Biografia Giovanni Spiniello –

Scultore, pittore, incisore, illustratore, ceramista. Nato a Grottolella il 5 marzo 1944 Giovanni Spiniello, diplomato all’Accademia delle Belle Arti di Napoli, ha insegnato presso l’Istituto Statale d’Arte di Avellino disegno dal vero ed educazione visiva. Negli anni ‘60 ha elaborato una nuova tecnica: la fossilizzazione oggettuale. Nel 1968 viene notato da Giorgio Trentin che lo propone alla Biennale di Venezia dove espone a 24 anni. Nel 1978 viene segnalato da Enrico Crispolti nel catalogo Bolaffi con la seguente motivazione: “rinnova efficacemente la tecnica incisoria attraverso l’impronta rivolta ad accogliere memorie oggettuali molteplici, con esito di intenso lirismo”. Parallelamente ai suoi percorsi di ricerca, fin dagli anni ’60, promuove la funzione dell’arte nel sociale attraverso happening con i bambini, portando le sue Feste del colore sulle aie dei contadini e nelle piazze di paesi e città. Dagli anni ’60 svolge attività di illustratore in ambito editoriale e presta la sua consulenza alla realizzazione di importanti progetti grafici.

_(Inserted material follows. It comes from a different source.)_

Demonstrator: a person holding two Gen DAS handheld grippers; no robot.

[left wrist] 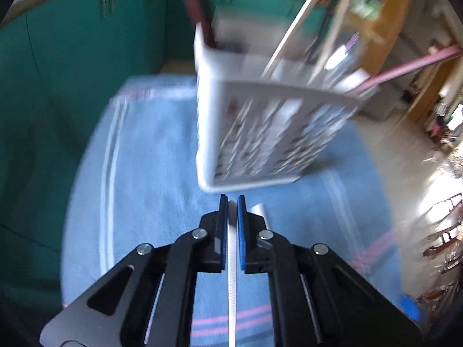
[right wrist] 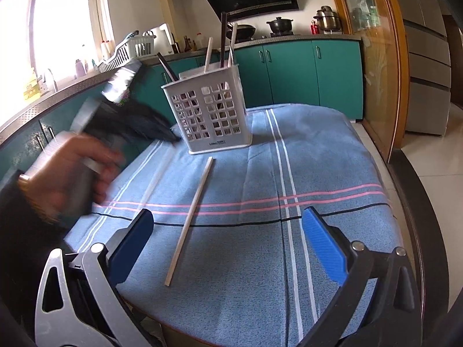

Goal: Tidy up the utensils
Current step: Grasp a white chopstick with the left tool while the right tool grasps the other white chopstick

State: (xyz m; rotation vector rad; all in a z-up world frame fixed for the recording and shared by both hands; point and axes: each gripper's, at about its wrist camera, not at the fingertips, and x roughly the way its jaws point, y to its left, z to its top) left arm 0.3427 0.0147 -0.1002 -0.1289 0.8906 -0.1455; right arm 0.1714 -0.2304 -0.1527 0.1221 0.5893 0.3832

Negli anni ‘90 ha intrapreso un nuovo percorso di ricerca, il suo terzo ciclo, reinterpretando le tradizioni contadine. Ha rielaborato la tecnica della tempera antica preparando i colori in laboratorio con gli antichi metodi, sperimentando costantemente nuove soluzioni. Nel suo attuale ciclo di ricerca innova la fossilizzazione oggettuale attraverso la temperaoggettografia e un nuovo cromatismo maturato nella sua ricerca antropologica e identitaria. Giovanni Spiniello affronta il rapporto tra terra e mito, folclore e favola. La sincresia tra Tradizione (la rielaborazione dei temi folclorici) e Innovazione (le tecniche proprie dell’artista) è la sua caratteristica distintiva. Cantore delle tradizioni e delle favole popolari, il suo spessore è frutto di una ricerca continua e di una raggiunta maturità espressiva. Giovanni Spiniello vive e lavora in Irpinia. A Grottolella, a pochi chilometri da Avellino, è possibile visitare il suo Museo all’aperto di scultura. L’esposizione permanente comprende opere monumentali e copre un periodo che va dalla fine degli anni ‘60 ai nostri giorni. Nelle adiacenze il suo laboratorio di scultura, ceramica e incisione. Nei locali del suo studio, ad Avellino,a Piazza Duomo l’artista si occupa di arte grafica e pittorica.